Having a conference on introducing Sparkasse banks in Ireland is purely displacement activity; it avoids concentrating on the necessary reforms of the existing model to reduce the rip-offs and to make it more supportive of productive activities.

The Irish structures were provident societies during the 19th century. The 1844 Joint Stock Company Act allowed Irish banking to develop down a different track to the Continental models. The 1720 Bubble Act resulted in the banking establishments prior to the mid-19th century being essentially unique bodies sanctioned by royal charter or private act of Parliament. Some of the peculiar aspects of that history continue with the special section of the new Companies Act to accommodate the operation of the Court of the Bank of Ireland.

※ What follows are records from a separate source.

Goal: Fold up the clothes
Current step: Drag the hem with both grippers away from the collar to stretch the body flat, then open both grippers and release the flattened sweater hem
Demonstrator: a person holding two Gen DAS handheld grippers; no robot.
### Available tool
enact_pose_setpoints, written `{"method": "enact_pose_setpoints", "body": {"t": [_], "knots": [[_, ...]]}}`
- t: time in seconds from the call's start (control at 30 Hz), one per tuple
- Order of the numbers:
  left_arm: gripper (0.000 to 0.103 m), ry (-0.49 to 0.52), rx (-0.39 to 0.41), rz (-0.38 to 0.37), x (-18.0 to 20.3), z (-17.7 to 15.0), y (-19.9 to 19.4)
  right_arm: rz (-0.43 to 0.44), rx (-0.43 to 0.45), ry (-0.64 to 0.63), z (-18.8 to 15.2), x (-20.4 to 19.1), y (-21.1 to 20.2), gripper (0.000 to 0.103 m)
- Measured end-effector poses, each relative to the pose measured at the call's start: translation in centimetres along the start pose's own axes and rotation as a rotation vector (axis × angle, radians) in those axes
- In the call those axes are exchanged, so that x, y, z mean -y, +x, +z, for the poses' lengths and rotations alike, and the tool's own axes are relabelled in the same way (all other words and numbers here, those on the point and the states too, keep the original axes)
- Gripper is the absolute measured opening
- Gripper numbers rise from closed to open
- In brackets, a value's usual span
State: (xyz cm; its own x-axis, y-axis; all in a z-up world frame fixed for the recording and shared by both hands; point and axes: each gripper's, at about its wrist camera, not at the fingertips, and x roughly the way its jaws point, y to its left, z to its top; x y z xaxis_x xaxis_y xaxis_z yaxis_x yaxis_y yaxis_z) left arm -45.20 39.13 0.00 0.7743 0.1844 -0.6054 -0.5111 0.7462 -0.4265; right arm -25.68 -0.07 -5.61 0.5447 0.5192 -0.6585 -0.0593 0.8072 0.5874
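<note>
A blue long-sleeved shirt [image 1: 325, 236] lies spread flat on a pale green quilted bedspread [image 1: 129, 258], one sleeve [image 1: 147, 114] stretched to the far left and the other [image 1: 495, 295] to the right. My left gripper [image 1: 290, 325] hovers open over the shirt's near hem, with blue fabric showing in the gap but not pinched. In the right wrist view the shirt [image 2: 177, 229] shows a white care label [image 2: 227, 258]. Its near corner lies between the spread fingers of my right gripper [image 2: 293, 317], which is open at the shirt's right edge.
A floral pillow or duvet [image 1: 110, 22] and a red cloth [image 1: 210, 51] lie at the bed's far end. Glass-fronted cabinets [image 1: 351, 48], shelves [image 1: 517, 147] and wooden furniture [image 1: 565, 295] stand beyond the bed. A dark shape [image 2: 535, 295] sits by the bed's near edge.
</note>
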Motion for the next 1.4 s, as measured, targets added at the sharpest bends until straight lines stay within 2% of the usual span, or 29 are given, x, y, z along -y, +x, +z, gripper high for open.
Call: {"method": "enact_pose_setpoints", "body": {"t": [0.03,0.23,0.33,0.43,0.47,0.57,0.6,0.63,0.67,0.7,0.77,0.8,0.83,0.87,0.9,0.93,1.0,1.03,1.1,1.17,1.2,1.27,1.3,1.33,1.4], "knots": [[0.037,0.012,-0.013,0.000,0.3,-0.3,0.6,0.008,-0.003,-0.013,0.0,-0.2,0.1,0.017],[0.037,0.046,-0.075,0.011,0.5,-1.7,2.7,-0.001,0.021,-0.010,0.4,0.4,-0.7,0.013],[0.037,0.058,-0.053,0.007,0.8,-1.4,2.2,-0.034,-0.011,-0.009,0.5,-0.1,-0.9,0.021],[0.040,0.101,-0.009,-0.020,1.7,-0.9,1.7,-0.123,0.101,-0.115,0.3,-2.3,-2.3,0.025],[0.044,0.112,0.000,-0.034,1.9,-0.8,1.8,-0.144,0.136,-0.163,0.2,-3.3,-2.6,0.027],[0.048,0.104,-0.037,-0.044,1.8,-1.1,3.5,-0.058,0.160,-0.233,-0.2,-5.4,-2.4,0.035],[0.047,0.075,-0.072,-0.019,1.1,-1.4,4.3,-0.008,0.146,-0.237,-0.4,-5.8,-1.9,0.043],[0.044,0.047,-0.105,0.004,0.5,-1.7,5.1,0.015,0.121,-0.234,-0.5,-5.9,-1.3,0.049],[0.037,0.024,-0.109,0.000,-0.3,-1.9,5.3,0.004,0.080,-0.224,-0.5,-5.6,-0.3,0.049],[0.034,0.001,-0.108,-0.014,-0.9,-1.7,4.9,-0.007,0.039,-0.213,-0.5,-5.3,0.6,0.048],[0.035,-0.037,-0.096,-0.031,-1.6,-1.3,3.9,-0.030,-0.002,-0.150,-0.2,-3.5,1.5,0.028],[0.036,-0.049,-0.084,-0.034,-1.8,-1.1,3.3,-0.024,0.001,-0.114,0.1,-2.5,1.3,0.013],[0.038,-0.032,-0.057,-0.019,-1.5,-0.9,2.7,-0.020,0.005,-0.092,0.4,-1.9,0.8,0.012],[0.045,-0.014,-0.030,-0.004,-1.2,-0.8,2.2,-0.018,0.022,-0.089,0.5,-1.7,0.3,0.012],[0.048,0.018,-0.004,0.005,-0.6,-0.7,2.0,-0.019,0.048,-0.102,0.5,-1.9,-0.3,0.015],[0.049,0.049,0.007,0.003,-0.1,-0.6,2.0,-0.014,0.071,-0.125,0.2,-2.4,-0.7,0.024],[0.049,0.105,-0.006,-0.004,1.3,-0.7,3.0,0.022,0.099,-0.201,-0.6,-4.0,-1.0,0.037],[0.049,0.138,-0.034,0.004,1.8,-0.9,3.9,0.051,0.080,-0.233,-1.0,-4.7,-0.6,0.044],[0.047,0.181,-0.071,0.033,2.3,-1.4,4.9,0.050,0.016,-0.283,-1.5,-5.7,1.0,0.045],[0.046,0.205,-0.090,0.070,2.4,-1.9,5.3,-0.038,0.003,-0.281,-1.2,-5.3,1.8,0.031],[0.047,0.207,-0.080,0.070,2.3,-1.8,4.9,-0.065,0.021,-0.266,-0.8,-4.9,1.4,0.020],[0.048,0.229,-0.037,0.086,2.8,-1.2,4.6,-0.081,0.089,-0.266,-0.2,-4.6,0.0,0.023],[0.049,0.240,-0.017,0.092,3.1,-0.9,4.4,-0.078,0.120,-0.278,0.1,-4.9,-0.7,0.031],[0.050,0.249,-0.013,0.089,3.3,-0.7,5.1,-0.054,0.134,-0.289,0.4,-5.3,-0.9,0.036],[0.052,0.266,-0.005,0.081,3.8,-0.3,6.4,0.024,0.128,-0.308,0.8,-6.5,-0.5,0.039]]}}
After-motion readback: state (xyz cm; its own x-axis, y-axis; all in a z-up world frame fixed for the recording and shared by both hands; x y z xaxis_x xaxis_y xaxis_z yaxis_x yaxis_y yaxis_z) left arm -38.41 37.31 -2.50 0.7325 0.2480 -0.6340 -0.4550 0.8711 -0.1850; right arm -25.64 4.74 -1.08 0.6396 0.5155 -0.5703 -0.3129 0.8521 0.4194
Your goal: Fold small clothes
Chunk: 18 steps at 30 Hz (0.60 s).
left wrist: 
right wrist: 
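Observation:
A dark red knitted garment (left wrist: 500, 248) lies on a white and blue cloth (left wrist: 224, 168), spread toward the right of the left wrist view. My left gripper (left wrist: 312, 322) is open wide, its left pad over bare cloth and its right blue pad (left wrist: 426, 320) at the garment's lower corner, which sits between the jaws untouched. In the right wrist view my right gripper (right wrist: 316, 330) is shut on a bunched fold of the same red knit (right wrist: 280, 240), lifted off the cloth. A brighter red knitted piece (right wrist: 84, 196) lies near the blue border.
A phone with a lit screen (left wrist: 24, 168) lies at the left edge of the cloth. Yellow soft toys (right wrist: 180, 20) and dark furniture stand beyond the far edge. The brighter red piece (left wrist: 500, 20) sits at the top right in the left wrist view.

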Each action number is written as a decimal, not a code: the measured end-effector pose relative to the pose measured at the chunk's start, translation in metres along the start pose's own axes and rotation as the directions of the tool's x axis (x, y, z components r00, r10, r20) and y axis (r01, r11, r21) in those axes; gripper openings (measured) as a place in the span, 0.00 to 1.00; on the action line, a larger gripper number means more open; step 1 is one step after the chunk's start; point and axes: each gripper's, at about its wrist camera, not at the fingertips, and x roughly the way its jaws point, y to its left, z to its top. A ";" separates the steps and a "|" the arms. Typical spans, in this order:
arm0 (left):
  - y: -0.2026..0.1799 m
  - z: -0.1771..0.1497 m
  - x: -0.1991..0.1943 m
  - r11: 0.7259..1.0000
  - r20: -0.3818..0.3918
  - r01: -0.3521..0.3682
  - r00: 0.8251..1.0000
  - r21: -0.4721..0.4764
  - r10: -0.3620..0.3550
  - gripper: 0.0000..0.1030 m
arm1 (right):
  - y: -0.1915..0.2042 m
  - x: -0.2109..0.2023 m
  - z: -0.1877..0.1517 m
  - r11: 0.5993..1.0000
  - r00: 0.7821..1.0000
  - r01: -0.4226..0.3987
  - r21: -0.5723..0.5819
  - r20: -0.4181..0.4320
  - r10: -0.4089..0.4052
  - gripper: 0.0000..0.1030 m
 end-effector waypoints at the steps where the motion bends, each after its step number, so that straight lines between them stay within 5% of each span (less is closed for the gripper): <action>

It didn’t because the rules were changed allowing the Cajas to operate outside their regions cf.

Page 4

As we will see
below, the regional principle has made a sizeable
contribution to the success of Sparkassen. By way of
comparison, in 1988, the abolition of the regional
principle which had governed the Spanish savings
banks, or Cajas, increased competition in the banking
sector. Later, the bursting of the real estate bubble,
against a background of excessive borrowing and a
concentration of risk on the books of these same Cajas,
caused a serious shock to these institutions.

Page 7

“The Sparkassen clearly offer a successful model. Their
intimate knowledge of their customers, their responsible
lending policies and their conservative risk management
all contribute to this. But their success is also based on
distortions of competition, that have persisted for many
years, which deprive German commercial banks of
recurrent revenue streams. Moreover, their business
model could be hard to transplant to economies with
structural features that are very different from those of
Germany. Lastly, the climate of persistently low interest
rates could eat into their profitability.”

There must, however, be only benefit from learning how they work, even if they are tailored to German economic structures. The underlying rule would appear to be (i) create the economic – mainly manufacturing activity – and (ii) organise a local bank to finance it. Trying to do it the other way round is not recommended.

In terms of other banking models to follow, the one most often quoted is that of Handelsbanken cf.

That starting a successful business, whether in banking or any other sector, is the easy part, keeping it successful being the difficult bit, is borne out by Handelsbanken’s recent difficulties and its decision to fire its CEO (who had closed down some 60 branches).

Most Irish banks once operated something on these lines in that considerable discretion was given to branch bank managers. Those were the days!